THE TASK:
Write out the whole listing below exactly, skipping each picture.

EXERCISE DATA:

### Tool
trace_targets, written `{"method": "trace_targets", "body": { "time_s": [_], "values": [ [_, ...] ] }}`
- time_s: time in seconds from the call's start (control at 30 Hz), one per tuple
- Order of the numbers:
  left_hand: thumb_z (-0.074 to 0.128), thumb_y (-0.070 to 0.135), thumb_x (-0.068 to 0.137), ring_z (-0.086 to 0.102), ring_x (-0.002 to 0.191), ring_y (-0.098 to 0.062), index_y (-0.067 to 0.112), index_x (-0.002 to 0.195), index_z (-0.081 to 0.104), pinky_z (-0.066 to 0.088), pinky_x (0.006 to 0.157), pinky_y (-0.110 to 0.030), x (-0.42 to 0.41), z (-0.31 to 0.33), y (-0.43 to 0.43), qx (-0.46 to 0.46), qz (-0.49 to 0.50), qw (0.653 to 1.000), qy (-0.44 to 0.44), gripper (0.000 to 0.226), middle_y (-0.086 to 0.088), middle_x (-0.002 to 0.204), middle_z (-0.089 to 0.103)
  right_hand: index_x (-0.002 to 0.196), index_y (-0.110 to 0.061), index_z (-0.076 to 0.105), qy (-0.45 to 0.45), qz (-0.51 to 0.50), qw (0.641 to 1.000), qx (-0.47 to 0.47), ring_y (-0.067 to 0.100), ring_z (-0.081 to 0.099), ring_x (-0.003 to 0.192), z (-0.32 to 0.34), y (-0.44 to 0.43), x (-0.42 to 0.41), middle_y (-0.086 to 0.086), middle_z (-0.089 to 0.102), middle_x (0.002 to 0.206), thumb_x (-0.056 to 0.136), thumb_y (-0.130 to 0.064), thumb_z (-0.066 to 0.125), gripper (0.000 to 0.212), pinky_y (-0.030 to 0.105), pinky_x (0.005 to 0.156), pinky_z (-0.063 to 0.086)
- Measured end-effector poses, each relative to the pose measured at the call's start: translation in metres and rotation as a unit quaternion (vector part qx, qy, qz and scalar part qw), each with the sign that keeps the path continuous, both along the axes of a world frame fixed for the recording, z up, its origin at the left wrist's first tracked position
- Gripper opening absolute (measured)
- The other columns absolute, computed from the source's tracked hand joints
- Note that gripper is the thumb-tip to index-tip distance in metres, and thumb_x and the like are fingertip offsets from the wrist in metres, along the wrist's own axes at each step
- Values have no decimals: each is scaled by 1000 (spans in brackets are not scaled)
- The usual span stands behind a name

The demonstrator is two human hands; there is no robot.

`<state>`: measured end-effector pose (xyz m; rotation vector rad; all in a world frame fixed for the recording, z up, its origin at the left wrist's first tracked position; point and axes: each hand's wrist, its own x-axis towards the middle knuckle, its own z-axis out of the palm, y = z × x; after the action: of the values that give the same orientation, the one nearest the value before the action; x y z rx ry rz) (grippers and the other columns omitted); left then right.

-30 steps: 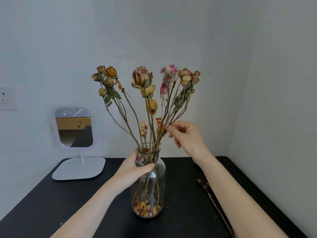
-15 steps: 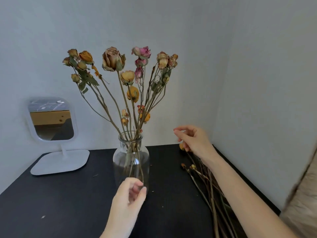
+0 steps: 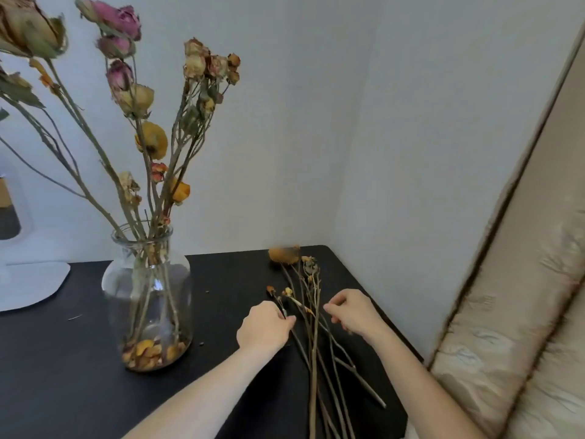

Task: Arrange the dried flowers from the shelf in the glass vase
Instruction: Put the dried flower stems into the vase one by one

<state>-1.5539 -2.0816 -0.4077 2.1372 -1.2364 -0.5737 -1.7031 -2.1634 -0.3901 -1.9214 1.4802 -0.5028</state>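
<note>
A clear glass vase (image 3: 147, 296) stands on the black table (image 3: 63, 359), holding several dried roses (image 3: 148, 141) with fallen petals at its bottom. To its right, several loose dried flower stems (image 3: 313, 343) lie on the table, an orange dried head (image 3: 283, 255) at their far end. My left hand (image 3: 266, 327) pinches a thin stem at the left side of this bunch. My right hand (image 3: 351, 312) hovers at the bunch's right side with curled fingers; whether it holds a stem is hidden.
A white mirror's base (image 3: 28, 286) sits behind the vase at the left. A grey wall (image 3: 411, 153) closes the table's right side. A beige padded panel (image 3: 522, 312) stands at the far right. Small flower crumbs lie on the table.
My left hand has let go of the vase and moved right to the loose stems. My right hand has dropped from the bouquet to the stems. The view has swung right and down.
</note>
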Motion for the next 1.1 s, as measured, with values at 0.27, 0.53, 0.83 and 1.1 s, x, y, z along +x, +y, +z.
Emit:
{"method": "trace_targets", "body": {
  "time_s": [0.27, 0.53, 0.83, 1.1],
  "values": [
    [63, 38, 81, 63, 77, -20, 21, 69, 47, 50, 67, -29, -9, -13, -25, 66, 27, 997, -41, 26, 2, 75, 57, 75, -24, 56, 72, 64, 995, -17, 6, 58, 66, -8, 5, 24, -7, 59, 66, 86, -33, 63, 16, 22, 63, 43],
    [63, 36, 81, 56, 63, -16, 20, 62, 41, 42, 55, -25, -10, -11, -27, 53, 51, 997, -35, 33, 3, 65, 51, 85, -16, 63, 122, 43, 991, -39, 15, 61, 79, -10, 8, 36, 0, 65, 87, 82, -30, 65, 14, 29, 68, 50],
    [57, 32, 89, 56, 63, -9, 15, 77, 66, 42, 60, -25, 13, 14, -22, -105, 41, 993, 40, 23, 6, 65, 58, 86, -12, 70, 94, 11, 995, -5, 17, 66, 78, -8, -1, 34, 3, 69, 81, 83, -30, 64, 19, 35, 78, 55],
    [55, 31, 91, 51, 64, -6, 16, 94, 62, 37, 60, -14, 29, 42, -7, -263, 45, 959, 93, 17, 7, 68, 54, 75, -21, 65, -68, 17, 997, -41, 5, 60, 64, 13, 0, 33, -4, 63, 64, 86, -20, 60, 12, 17, 62, 40]
  ]
}}
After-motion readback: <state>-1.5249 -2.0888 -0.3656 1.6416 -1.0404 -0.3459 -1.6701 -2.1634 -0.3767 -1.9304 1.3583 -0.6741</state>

TASK SOLUTION:
### Tool
trace_targets, written `{"method": "trace_targets", "body": { "time_s": [_], "values": [ [_, ...] ] }}`
- time_s: time in seconds from the call's start (control at 30 Hz), one per tuple
- Order of the numbers:
  left_hand: thumb_z (-0.074 to 0.128), thumb_y (-0.070 to 0.135), thumb_x (-0.068 to 0.137), ring_z (-0.086 to 0.102), ring_x (-0.002 to 0.191), ring_y (-0.098 to 0.062), index_y (-0.067 to 0.112), index_x (-0.002 to 0.195), index_z (-0.081 to 0.104), pinky_z (-0.066 to 0.088), pinky_x (0.006 to 0.157), pinky_y (-0.110 to 0.030), x (-0.42 to 0.41), z (-0.31 to 0.33), y (-0.43 to 0.43), qx (-0.46 to 0.46), qz (-0.49 to 0.50), qw (0.653 to 1.000), qy (-0.44 to 0.44), gripper (0.000 to 0.226), middle_y (-0.086 to 0.088), middle_x (-0.002 to 0.204), middle_z (-0.089 to 0.103)
  right_hand: index_x (-0.002 to 0.196), index_y (-0.110 to 0.061), index_z (-0.076 to 0.105), qy (-0.45 to 0.45), qz (-0.51 to 0.50), qw (0.641 to 1.000), qx (-0.47 to 0.47), ring_y (-0.067 to 0.100), ring_z (-0.081 to 0.099), ring_x (-0.003 to 0.192), z (-0.32 to 0.34), y (-0.44 to 0.43), x (-0.42 to 0.41), middle_y (-0.086 to 0.086), middle_z (-0.089 to 0.102), middle_x (0.002 to 0.206), thumb_x (-0.056 to 0.136), thumb_y (-0.130 to 0.064), thumb_z (-0.066 to 0.125), gripper (0.000 to 0.212), pinky_y (-0.030 to 0.105), pinky_x (0.005 to 0.156), pinky_z (-0.063 to 0.086)
- Measured end-effector poses, each relative to the pose measured at the call's start: translation in metres and rotation as a unit quaternion (vector part qx, qy, qz and scalar part qw), each with the sign that keeps the path continuous, both along the axes of a world frame fixed for the recording, z up, its origin at the left wrist's first tracked position
- Gripper opening absolute (measured)
- The other columns absolute, computed from the source's tracked hand joints
- Note that gripper is the thumb-tip to index-tip distance in metres, and thumb_x and the like are fingertip offsets from the wrist in metres, along the wrist's own axes at each step
- Values have no decimals: each is scaled by 1000 (spans in brackets are not scaled)
- The usual span stands behind a name

The demonstrator is two human hands; there is no robot.

`<state>`: measured end-effector pose (xyz m; rotation vector rad; all in a world frame fixed for the recording, z up, its origin at the left wrist's first tracked position; point and axes: each hand's wrist, its own x-axis towards the middle knuckle, its own z-axis out of the palm, y = z × x; after the action: of the values that give the same orientation, the one nearest the value before the action; x y z rx ry rz) (grippers and the other columns omitted); left then right.

-30 steps: 
-15 steps: 
+0 steps: 

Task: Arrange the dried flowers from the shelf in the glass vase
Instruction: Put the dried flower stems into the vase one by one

<state>-1.5539 -2.0816 -0.4077 2.1372 -1.2364 -0.5737 -1.7031 -2.1634 -0.3901 -1.9214 1.4802 -0.5028</state>
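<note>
A clear glass vase (image 3: 147, 296) stands on the black table (image 3: 63, 359), holding several dried roses (image 3: 148, 141) with fallen petals at its bottom. To its right, several loose dried flower stems (image 3: 313, 343) lie on the table, an orange dried head (image 3: 283, 255) at their far end. My left hand (image 3: 266, 327) pinches a thin stem at the left side of this bunch. My right hand (image 3: 351, 312) hovers at the bunch's right side with curled fingers; whether it holds a stem is hidden.
A white mirror's base (image 3: 28, 286) sits behind the vase at the left. A grey wall (image 3: 411, 153) closes the table's right side. A beige padded panel (image 3: 522, 312) stands at the far right. Small flower crumbs lie on the table.
My left hand has let go of the vase and moved right to the loose stems. My right hand has dropped from the bouquet to the stems. The view has swung right and down.
</note>
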Motion for the next 1.1 s, as measured, with values at 0.27, 0.53, 0.83 and 1.1 s, x, y, z along +x, +y, +z.
Emit:
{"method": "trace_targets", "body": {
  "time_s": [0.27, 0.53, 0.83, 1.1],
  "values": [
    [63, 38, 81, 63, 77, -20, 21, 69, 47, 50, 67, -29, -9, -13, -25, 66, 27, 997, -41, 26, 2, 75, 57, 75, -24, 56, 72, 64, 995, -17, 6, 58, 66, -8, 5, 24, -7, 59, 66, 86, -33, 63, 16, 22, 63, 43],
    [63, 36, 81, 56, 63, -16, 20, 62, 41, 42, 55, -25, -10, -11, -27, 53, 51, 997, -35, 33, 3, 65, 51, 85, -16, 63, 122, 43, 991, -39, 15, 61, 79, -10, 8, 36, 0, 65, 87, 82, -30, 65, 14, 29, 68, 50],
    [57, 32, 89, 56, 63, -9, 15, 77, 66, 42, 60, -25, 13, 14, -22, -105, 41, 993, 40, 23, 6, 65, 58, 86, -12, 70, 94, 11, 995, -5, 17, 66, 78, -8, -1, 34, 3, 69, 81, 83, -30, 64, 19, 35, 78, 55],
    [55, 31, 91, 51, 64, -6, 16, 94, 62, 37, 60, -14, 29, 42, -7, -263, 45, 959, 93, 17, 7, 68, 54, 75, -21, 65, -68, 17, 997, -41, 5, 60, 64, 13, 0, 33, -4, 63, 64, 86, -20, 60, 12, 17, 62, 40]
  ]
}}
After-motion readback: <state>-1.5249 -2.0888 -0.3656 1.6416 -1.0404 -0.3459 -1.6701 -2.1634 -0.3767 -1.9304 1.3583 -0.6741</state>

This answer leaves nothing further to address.